Below, find the line containing "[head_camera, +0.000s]" and the line containing "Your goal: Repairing"; reproduce exactly those two and every line between them, omitting pictures.

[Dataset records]
-------------------------
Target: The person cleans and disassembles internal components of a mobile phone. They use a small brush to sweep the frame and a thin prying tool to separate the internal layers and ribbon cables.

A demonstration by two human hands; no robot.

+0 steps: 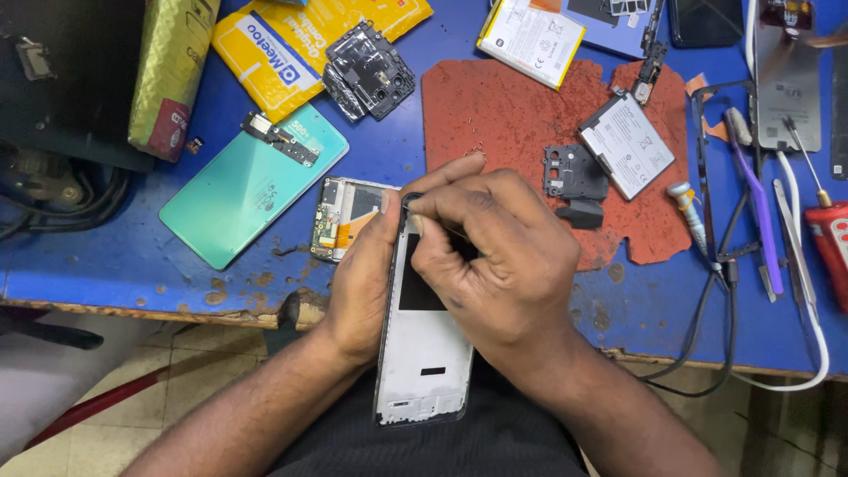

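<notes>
Blue tabletop (106, 256), scuffed and stained along its near edge, carries the whole spread of phone parts. The person holds an opened phone frame (422, 353) upright over the lap, its top end at the table's edge. The left hand (358, 283) wraps around the frame's left side and grips it. The right hand (495, 247) is curled over the upper part of the frame, fingertips pinched narrowly together at its top corner; whether a small tool sits in that pinch I cannot tell.

Just beside the left hand lies a small phone body with orange inner parts (340, 216). Farther left rests a green back cover (252, 181). Behind the hands is a worn red mat (521, 106) with a grey battery (629, 146) and a black plate (574, 172) on it. A red-handled screwdriver (826, 221) lies at the far right.
</notes>
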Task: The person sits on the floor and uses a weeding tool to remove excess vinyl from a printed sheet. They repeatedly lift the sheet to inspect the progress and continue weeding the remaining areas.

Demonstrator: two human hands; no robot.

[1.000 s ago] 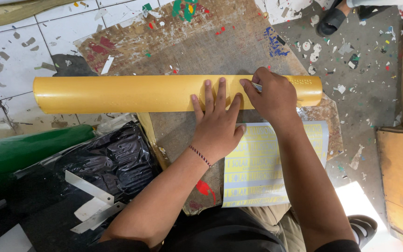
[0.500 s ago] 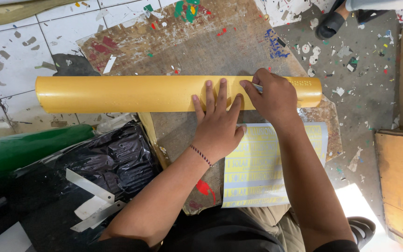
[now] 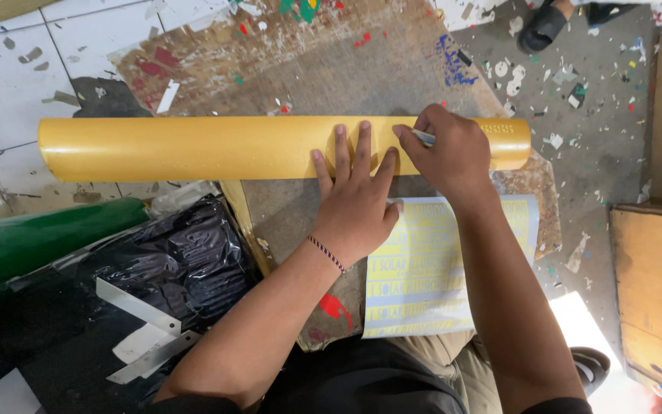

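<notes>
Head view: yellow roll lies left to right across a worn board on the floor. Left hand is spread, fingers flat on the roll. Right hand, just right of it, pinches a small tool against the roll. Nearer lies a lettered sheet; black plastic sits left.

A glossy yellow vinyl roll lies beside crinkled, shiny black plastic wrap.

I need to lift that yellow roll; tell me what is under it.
The yellow roll lies across a worn brown board, its left end over the white tiled floor. What lies directly beneath it is hidden.
</notes>
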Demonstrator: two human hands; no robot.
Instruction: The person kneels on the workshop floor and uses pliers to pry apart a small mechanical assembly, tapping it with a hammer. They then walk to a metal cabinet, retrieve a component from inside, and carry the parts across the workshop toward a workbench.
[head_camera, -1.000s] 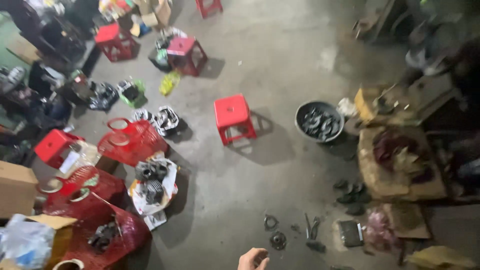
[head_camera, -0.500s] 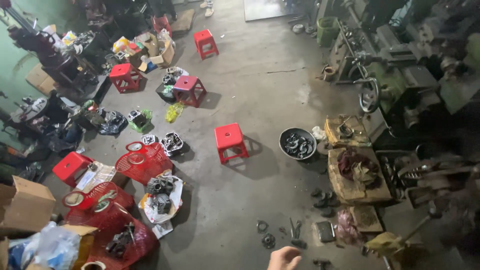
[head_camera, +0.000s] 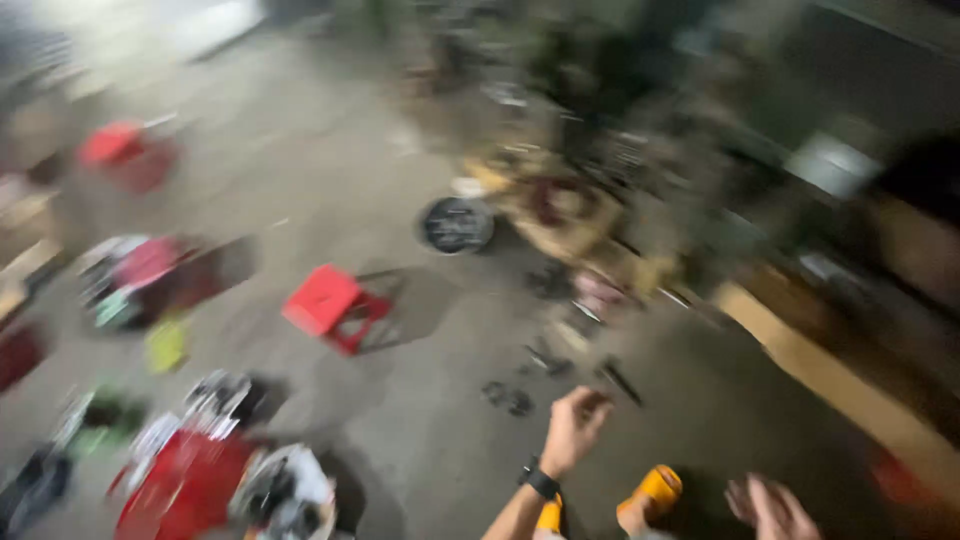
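Above the concrete floor (head_camera: 440, 440), empty hands (head_camera: 573, 425).

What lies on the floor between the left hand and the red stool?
In the head view, between the left hand and the red stool lies bare grey floor, with only a few small dark parts near the hand; blur hides what they are.

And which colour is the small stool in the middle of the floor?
The stool is red, seen in the head view, though blurred.

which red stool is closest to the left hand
The red stool mid-floor, tilted, beside the round dark tub. It lies nearest the left hand; the other stool stands far off.
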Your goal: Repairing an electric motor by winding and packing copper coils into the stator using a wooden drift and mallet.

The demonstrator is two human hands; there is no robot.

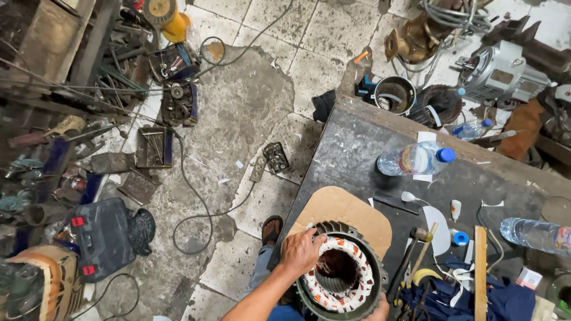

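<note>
— So, what are the hands [301,251] on?

— The left lies curled on the upper-left rim of the motor stator [339,274], fingers on its taped windings. It stands on cardboard [345,209] on the tabletop [357,142]. The right hand [380,309] peeks out at its lower right; its grip I cannot tell.

— Heavy?

— Likely: a stiff iron ring. Hold the ribbed outer shell, since the copper windings look delicate. A hammer [416,244] lies just right.

free: bare bench [357,148] top-left | blocked: bottle [416,159], hammer [410,255] (right side crowded)
</note>
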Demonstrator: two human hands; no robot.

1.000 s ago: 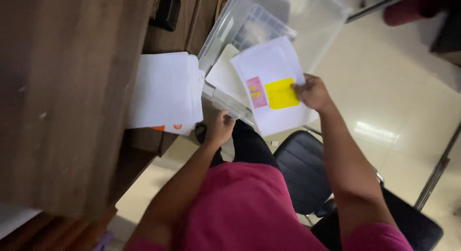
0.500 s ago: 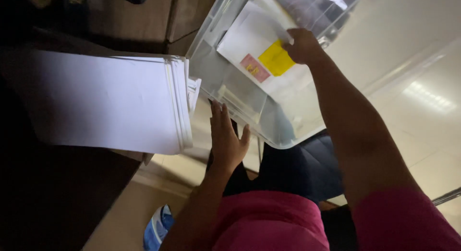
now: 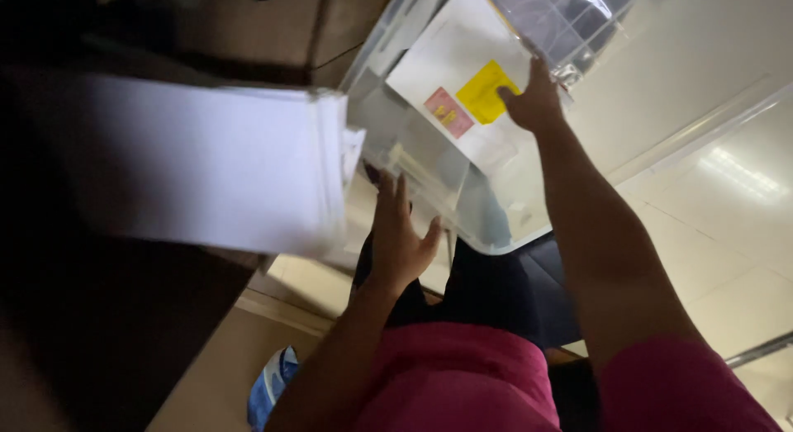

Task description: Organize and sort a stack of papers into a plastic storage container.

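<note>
From the head camera, we see our right hand [image 3: 533, 97] in the upper middle of the frame, fingers curled on a white sheet [image 3: 462, 77] that carries a yellow note [image 3: 483, 92] and a pink label [image 3: 446, 111]. The sheet lies tilted in the mouth of a clear plastic bin [image 3: 496, 221], which sits in the centre above our lap. Our left hand [image 3: 398, 238] is below it, fingers spread wide and flat against the bin's near wall. A thick stack of white paper [image 3: 206, 168] rests at the left, on a dark desk [image 3: 107, 316]. We judge the sheet goes in cleanly if we brace the bin firmly and keep the sheet flat, clear of the rim.
</note>
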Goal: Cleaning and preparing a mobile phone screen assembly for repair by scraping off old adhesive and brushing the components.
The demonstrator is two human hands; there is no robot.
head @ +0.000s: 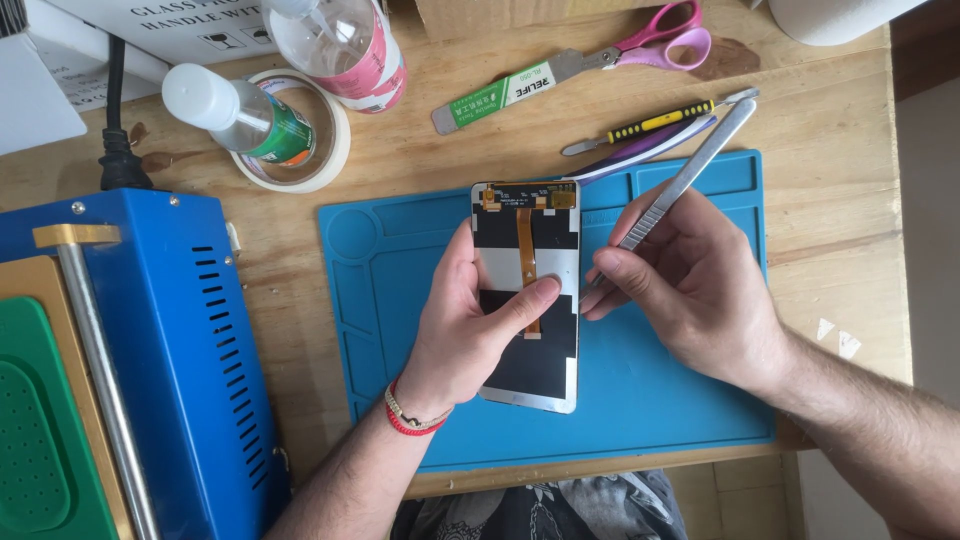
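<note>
My left hand (470,330) grips a phone screen panel (528,372) face down over the blue work mat (390,300), thumb pressing on its orange flex cable (525,240). My right hand (690,285) holds a long metal scalpel-like tool (690,170) like a pen, its tip hidden at the panel's right edge. The panel's back shows black and grey patches and a small gold connector at the top.
A blue machine (150,350) with a green pad (35,430) stands at the left. Behind the mat lie a tape roll (335,150), two bottles (240,115), a flat pry tool (495,98), pink scissors (650,45) and a yellow-black spudger (655,122). The table's edge runs just below the mat.
</note>
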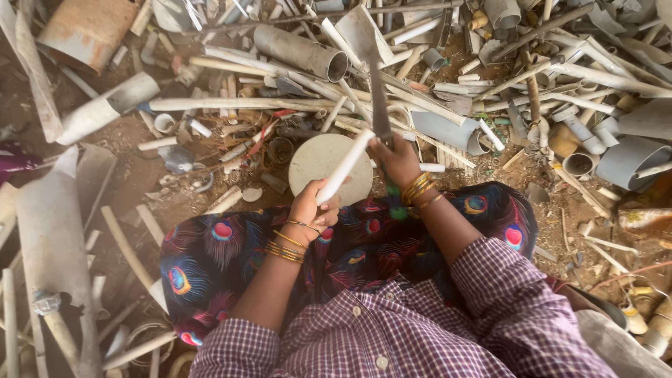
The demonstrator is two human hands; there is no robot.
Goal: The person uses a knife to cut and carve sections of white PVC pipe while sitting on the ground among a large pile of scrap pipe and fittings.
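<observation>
1. Where the scrap heap of grey and white pipe offcuts spreads across the ground, far too many to count, it lies beyond the round block and to both sides of it; one large grey pipe lies well beyond the block, its open end turned toward the right.
2. The round block, a single pale disc, sits just in front of the knees and under both hands.
3. One long blade stands up from the block's right edge, its long axis running away from the person; the right hand is clenched round its handle.
4. One thin white pipe slants over the block from lower left to upper right. The left hand grasps its lower end, at the block's near edge, and its free upper end lies just beside the right hand.
5. The right hand is nearer the pipe's free end; the left is already on the pipe. Both wrists carry several gold bangles, too closely stacked to count.
</observation>
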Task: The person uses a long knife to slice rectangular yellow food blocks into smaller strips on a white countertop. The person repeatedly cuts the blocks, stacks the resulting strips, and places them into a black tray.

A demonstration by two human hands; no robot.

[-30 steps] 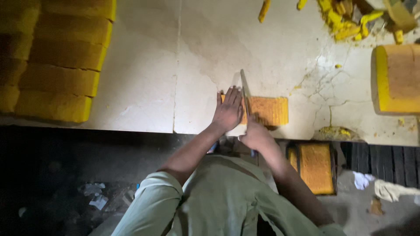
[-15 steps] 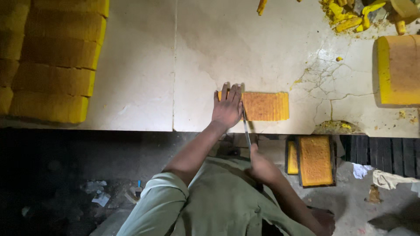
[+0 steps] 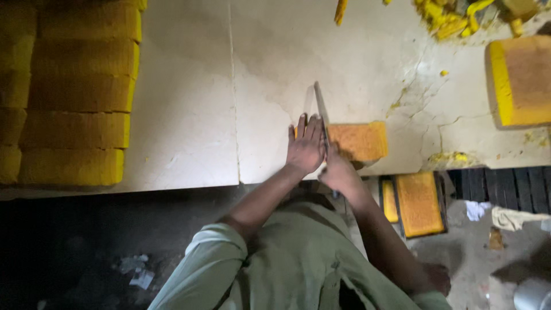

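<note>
Pressing flat, left hand (image 3: 306, 146) steadies yellow slab (image 3: 356, 142) at near edge of stone table (image 3: 189, 115), keeping it from sliding. Right hand (image 3: 338, 172), just beside, closed around long knife (image 3: 320, 109), blade standing along slab's left end.

There is a single view, from a camera worn on the person's head, looking almost straight down past the chest and forearms onto the pale desk (image 3: 183, 115) and the strip of floor (image 3: 476, 252) beside its near edge. It sits close enough that both hands, the left hand (image 3: 306, 146) and the right hand (image 3: 338, 172), fall near the middle of the picture, while the desk runs out of view at the top and both sides. With no second camera, no part of the scene is shared between views.
</note>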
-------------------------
• RESPONSE
[head_camera, +0.000s] 
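Above the concrete floor (head_camera: 440, 440), empty hands (head_camera: 573, 425).

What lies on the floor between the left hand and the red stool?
In the head view, between the left hand and the red stool lies bare grey floor, with only a few small dark parts near the hand; blur hides what they are.

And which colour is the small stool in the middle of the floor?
The stool is red, seen in the head view, though blurred.

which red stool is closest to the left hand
The red stool mid-floor, tilted, beside the round dark tub. It lies nearest the left hand; the other stool stands far off.
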Your goal: Repairing an electric motor by winding and packing copper coils into the stator using a wooden drift and mallet.

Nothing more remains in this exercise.